Disease Group: Breast
Treatment Agent: Cyclophosphamide,Doxorubicin,Herceptin,Neratinib,Paclitaxel
Treatment Location: Both at MDACC & and Other Sites
Primary aim and endpoint Aim: To determine the pathologic complete response rate in breast and axillary lymph nodes (pCR breast and nodes) for patients with HER2-positive LABC following neoadjuvant therapy Endpoint: pCR breast and nodes Secondary aims and endpoints 1. Pathologic complete response in breast (pCR breast) Aim: To determine the pCR rate in breast in patients with LABC Endpoint: pCR breast 2. Clinical complete response (cCR) Aim: To determine the cCR rate in patients with LABC who present with palpable disease Endpoint: cCR assessed by physical exam at the completion of paclitaxel (before AC) Endpoint: cCR assessed by physical exam at the completion of AC (before surgery) 3.Recurrence-free interval (RFI) Aim: To determine 2-year RFI Endpoint: Events for analysis of RFI include inoperable progressive disease and local, regional, and distant recurrence during the 2 years from randomization. 4. Overall survival (OS) Aim: To determine 2-year OS Endpoint: Time from randomization until death from any cause 5. Toxicity Aim: To determine toxicities of the FB-7 regimens Endpoint: Reported toxicities, including cardiotoxicity, as defined by CTCAE v3.0 6. Correlative science studies Aim: To explore molecular and genetic correlates of response
IRB Review and Approval Date: 06/13/2011
Recruitment Status: Not Accepting
Projected Accrual: 126
1) The patient must have consented to participate and must have signed
and dated an appropriate IRB-approved consent form that conforms to
federal and institutional guidelines for the study treatment, for the
procurement of tumor samples by a core biopsy procedure prior to
randomization, and for submission of tumor and blood samples required
for the FB-7 correlative science studies
2) Patients must be female.
3) Patients must be >/= 18 years old.
4) The ECOG performance status must be 0 or 1
5) Patients must have the ability to swallow oral medication
6) The diagnosis of invasive adenocarcinoma of the breast must have been made by core needle biopsy or by limited incisional biopsy.

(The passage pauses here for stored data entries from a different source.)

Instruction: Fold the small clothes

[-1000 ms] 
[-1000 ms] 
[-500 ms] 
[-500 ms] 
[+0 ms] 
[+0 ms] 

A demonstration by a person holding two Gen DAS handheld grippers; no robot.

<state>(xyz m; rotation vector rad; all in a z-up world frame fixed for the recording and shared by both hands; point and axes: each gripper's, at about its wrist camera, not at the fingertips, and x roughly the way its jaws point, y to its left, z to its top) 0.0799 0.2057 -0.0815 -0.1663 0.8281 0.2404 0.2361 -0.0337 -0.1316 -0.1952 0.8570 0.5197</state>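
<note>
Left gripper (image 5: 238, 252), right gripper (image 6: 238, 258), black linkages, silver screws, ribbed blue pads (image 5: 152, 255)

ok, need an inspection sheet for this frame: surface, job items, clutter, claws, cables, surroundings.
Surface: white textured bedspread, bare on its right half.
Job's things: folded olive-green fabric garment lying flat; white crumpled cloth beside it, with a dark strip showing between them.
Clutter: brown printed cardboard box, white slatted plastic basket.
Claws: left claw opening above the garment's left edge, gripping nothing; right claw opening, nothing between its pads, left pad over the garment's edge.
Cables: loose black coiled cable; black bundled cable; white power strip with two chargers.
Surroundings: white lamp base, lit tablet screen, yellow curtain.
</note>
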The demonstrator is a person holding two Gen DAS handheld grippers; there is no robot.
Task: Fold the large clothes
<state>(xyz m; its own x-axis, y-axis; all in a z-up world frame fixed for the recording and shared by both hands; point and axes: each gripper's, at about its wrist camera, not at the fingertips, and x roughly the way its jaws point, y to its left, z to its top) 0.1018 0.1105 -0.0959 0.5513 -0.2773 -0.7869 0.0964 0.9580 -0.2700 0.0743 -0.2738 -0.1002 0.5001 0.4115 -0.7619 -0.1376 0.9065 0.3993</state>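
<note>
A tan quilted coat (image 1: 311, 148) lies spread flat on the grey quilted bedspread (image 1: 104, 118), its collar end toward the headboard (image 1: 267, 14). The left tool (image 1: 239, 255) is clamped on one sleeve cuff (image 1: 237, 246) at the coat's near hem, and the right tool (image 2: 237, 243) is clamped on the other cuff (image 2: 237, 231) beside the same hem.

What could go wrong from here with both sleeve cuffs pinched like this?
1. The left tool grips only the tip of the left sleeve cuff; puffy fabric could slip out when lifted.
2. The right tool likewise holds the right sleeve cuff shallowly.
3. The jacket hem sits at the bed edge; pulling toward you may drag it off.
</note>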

7) Patients must have ER analysis performed on the primary tumor prior to randomization. If ER analysis is negative, then PgR analysis must also be performed. (Patients are eligible with either hormone receptor-positive or hormone receptor-negative tumors.)
8) Breast cancer must be determined to be HER2-positive prior to randomization. Assays using Fluorescence In Situ Hybridization (FISH) or Cytokine-inducible SH2-containing protein (CISH) require gene amplification. Assays using IHC require a strongly positive (3+) staining score
9) Clinical staging, based on the assessment by physical exam, must be AJCC stage IIB, IIIA, IIIB, or IIIC: cT2 and cN1; cT3 and CN0 or cN1; Any cT and cN2 or cN3; or cT4
10) The patient must have a mass in the breast or axilla measuring >/= 2.0 cm by physical exam, unless the patient has inflammatory breast cancer, in which case measurable disease by physical exam is not required
11) At the time of randomization, blood counts performed within 4 weeks prior to randomization must meet the following criteria: ANC must be >/= 1200/mm3, Platelet count must be >/= 100,000/mm3, Hemoglobin must be >/= 10 g/dL
12) The following criteria for evidence of adequate hepatic function performed within 4 weeks prior to randomization must be met: total bilirubin must be </= ULN for the lab unless the patient has a bilirubin elevation > ULN to 1.5 x ULN due to Gilbert's disease or similar syndrome involving slow conjugation of bilirubin; and alkaline phosphatase must be </= 2.5 x ULN for the lab and AST and ALT must be </= 1.5 x ULN for the lab.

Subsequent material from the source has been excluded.